Google Cloud Integration

Connect to Google Cloud services including BigQuery for data warehousing and Cloud Storage for file management. Perfect for analytics, data lakes, backup storage, and large-scale data processing workflows.

Overview

This integration package provides access to Google Cloud Platform services, enabling you to insert data into BigQuery tables, query large datasets, and manage files in Cloud Storage buckets.

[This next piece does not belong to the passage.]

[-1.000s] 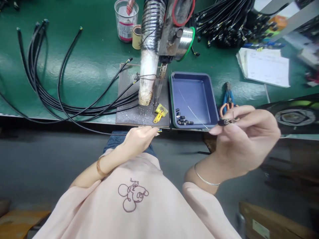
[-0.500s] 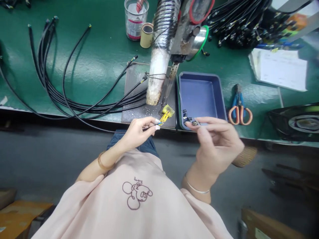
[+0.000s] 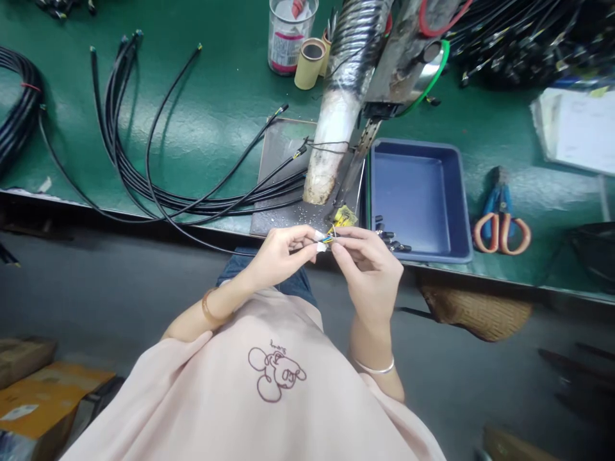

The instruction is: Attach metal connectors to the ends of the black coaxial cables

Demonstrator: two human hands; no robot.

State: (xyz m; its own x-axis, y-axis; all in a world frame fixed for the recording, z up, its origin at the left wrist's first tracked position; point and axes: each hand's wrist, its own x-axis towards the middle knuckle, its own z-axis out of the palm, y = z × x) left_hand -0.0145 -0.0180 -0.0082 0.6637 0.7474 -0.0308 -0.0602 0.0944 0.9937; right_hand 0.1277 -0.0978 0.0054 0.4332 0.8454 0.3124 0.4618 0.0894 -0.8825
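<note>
My left hand point(image 3: 281, 253) pinches the end of a thin black cable point(image 3: 202, 240), whose coloured wire tips point(image 3: 328, 239) stick out past my fingertips. My right hand point(image 3: 368, 266) is closed in a pinch right against those wire tips, holding a small dark part that its fingers mostly hide. Both hands meet just below the table's front edge, in front of a dark metal plate point(image 3: 283, 150) and a soldering fixture point(image 3: 336, 147) wrapped in white and silver.
A blue tray point(image 3: 418, 192) with several small black parts point(image 3: 391, 240) sits right of the fixture. Blue-and-orange cutters point(image 3: 500, 218) lie further right. Several black cables point(image 3: 125, 141) fan across the green table point(image 3: 216, 115). A plastic cup point(image 3: 288, 29) and tape roll point(image 3: 310, 61) stand behind.
My right hand has swung left from beside the cutters, past the tray, and now meets my left hand at the cable's wire tips. The view has shifted left.
</note>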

Authenticate using service account credentials for secure, automated access to your Google Cloud resources.

Key Features

📊 BigQuery Integration

Insert, query, and manage data in Google's serverless data warehouse.

☁️ Cloud Storage

Upload and manage files in Google Cloud Storage buckets.

🔐 Service Account Auth

Secure authentication using Google Cloud service account credentials.

🗑️ Upsert Support

Delete existing records before inserting to prevent duplicates.

🔍 Advanced Querying

Filter, order, and select specific fields when retrieving BigQuery data.

📁 Bulk Import

Load data from Cloud Storage files directly into BigQuery tables.

Authentication Setup

To use this integration, you must create a Google Cloud service account with appropriate permissions. Follow Google's documentation to generate a JSON key file.

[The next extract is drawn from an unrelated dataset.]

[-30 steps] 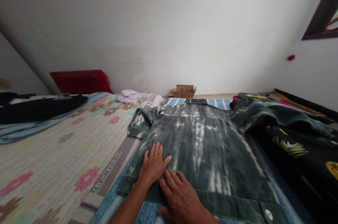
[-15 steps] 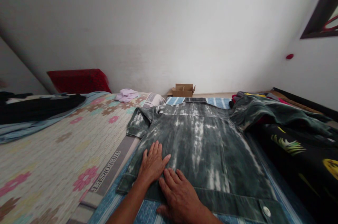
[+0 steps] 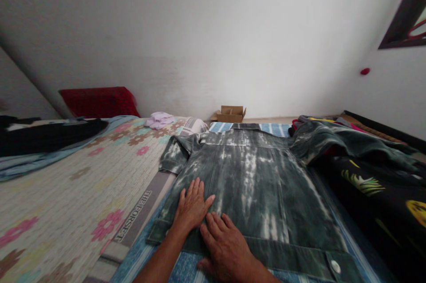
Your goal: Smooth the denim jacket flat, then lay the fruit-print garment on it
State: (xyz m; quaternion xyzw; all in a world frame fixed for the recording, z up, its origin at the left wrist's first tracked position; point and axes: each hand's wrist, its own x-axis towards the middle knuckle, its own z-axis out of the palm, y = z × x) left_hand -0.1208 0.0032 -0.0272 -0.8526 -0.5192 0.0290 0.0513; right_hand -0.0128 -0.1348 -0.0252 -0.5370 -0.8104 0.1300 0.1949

Service Account Key Structure

{
  "type": "service_account",
  "project_id": "your-project-id",
  "private_key_id": "key-id",
  "private_key": "-----BEGIN PRIVATE KEY-----\n...\n-----END PRIVATE KEY-----\n",
  "client_email": "service-account@your-project.iam.gserviceaccount.com",
  "client_id": "123456789",
  "auth_uri": "https://accounts.google.com/o/oauth2/auth",
  "token_uri": "https://oauth2.googleapis.com/token",
  "auth_provider_x509_cert_url": "https://www.googleapis.com/oauth2/v1/certs",
  "client_x509_cert_url": "https://www.googleapis.com/robot/v1/metadata/x509/..."
}

⚠️ Required Permissions

Ensure your service account has the following roles:

  • BigQuery Data Editor - For inserting and querying data
  • BigQuery Job User - For running queries
  • Storage Object Admin - For Cloud Storage operations

Common Use Cases

📊 Analytics Data Warehouse

Stream e-commerce events (orders, page views, conversions) to BigQuery for real-time analytics and reporting.

Flow: Shopify Order → Transform → Insert to BigQuery → Looker Dashboard

🔄 Data Lake Integration

Centralize data from multiple sources into BigQuery for unified reporting and machine learning.

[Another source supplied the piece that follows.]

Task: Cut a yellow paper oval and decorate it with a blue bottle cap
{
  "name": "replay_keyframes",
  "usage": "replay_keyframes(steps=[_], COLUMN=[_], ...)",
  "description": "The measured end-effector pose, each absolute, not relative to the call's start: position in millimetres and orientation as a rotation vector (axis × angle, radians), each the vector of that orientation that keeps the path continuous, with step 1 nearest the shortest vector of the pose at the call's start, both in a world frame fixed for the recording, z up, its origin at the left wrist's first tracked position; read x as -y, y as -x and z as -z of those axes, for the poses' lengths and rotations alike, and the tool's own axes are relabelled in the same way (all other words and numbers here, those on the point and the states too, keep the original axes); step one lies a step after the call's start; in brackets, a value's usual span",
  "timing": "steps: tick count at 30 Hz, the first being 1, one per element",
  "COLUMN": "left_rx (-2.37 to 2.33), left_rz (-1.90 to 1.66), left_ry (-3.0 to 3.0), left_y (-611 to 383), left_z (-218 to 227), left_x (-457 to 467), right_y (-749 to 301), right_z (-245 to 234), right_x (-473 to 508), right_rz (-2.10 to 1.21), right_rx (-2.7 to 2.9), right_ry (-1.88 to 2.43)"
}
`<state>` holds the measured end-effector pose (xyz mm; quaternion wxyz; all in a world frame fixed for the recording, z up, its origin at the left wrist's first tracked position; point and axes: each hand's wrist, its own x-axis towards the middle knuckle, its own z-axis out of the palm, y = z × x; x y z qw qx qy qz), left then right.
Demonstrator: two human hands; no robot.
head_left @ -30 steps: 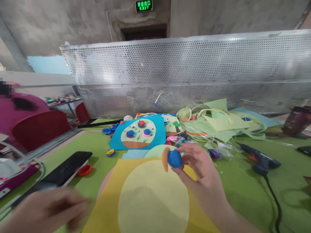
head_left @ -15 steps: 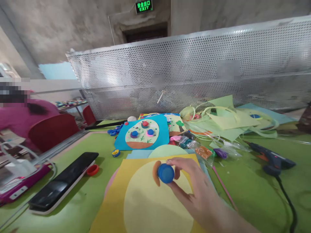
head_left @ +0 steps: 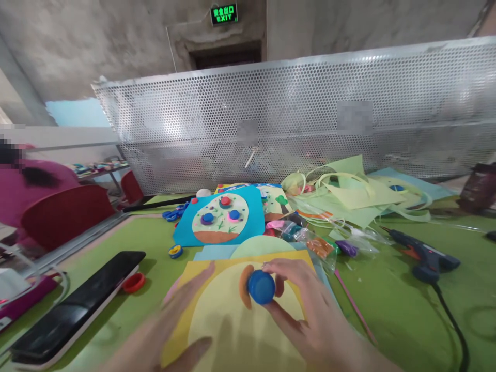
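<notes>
Between the thumb and fingers of my right hand (head_left: 306,305) is a blue bottle cap (head_left: 262,287). An orange-brown crescent of modelling clay (head_left: 245,287) sits against the cap's left side. Both are over a pale yellow paper circle (head_left: 217,320) on a darker yellow sheet (head_left: 189,274). My left hand (head_left: 174,320) is over the sheet's left part, slightly blurred, its thumb and fingers apart and nothing in them. Whether it touches the paper I cannot tell.
A black phone (head_left: 77,305) and a red ring-shaped cap (head_left: 134,282) lie at left. Behind the sheet is a blue card with clay decorations (head_left: 253,209). Bagged clay (head_left: 320,245), a pink stick (head_left: 354,305) and a glue gun (head_left: 424,250) lie at right. A perforated metal screen (head_left: 217,124) stands behind.
My left hand has come into view from the lower left, over the yellow sheet. My right hand still grips the blue cap. The camera view has shifted slightly.
</notes>
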<state>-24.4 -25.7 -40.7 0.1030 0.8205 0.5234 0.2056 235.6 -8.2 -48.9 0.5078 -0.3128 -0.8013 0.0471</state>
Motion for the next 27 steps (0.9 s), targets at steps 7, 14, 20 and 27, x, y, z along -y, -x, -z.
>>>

Flow: Multiple APIs → Normalize → BigQuery Tables → Data Studio Reports

💾 Backup & Archive

Archive production data to Cloud Storage for compliance, disaster recovery, or long-term retention.

Flow: Database Export → Compress → Upload to Cloud Storage → Lifecycle Policy

📈 Historical Reporting

Build historical datasets by syncing daily snapshots of transactional data to BigQuery.

Flow: Daily Batch → Insert Rows → Partition by Date → Query Historical Trends

🔍 Customer 360

Combine customer data from multiple touchpoints into a single BigQuery view for comprehensive analysis.

Flow: CRM + Orders + Support Tickets → BigQuery → Customer Segmentation

📁 Large File Processing

Upload large CSV/JSON files to Cloud Storage, then bulk import into BigQuery for processing.

Flow: Generate CSV → Upload to Storage → Insert from File → Transform in BigQuery

Best Practices

Use Partitioned Tables

Partition BigQuery tables by date or timestamp to improve query performance and reduce costs. Queries only scan relevant partitions instead of the entire table.

Implement Upsert Logic

Use the delete configuration to remove existing records before inserting updates, preventing duplicate data in your tables.

Batch Large Inserts

When inserting large datasets, batch rows together (100-1000 per request) to improve performance and reduce API quota usage.

Use File Imports for Bulk Data

For datasets larger than 10,000 rows, upload to Cloud Storage first and use rows_insert_from_file for better performance and reliability.

Monitor Costs

BigQuery charges based on data processed. Use query_fields to select only needed columns and apply filters to reduce scan size.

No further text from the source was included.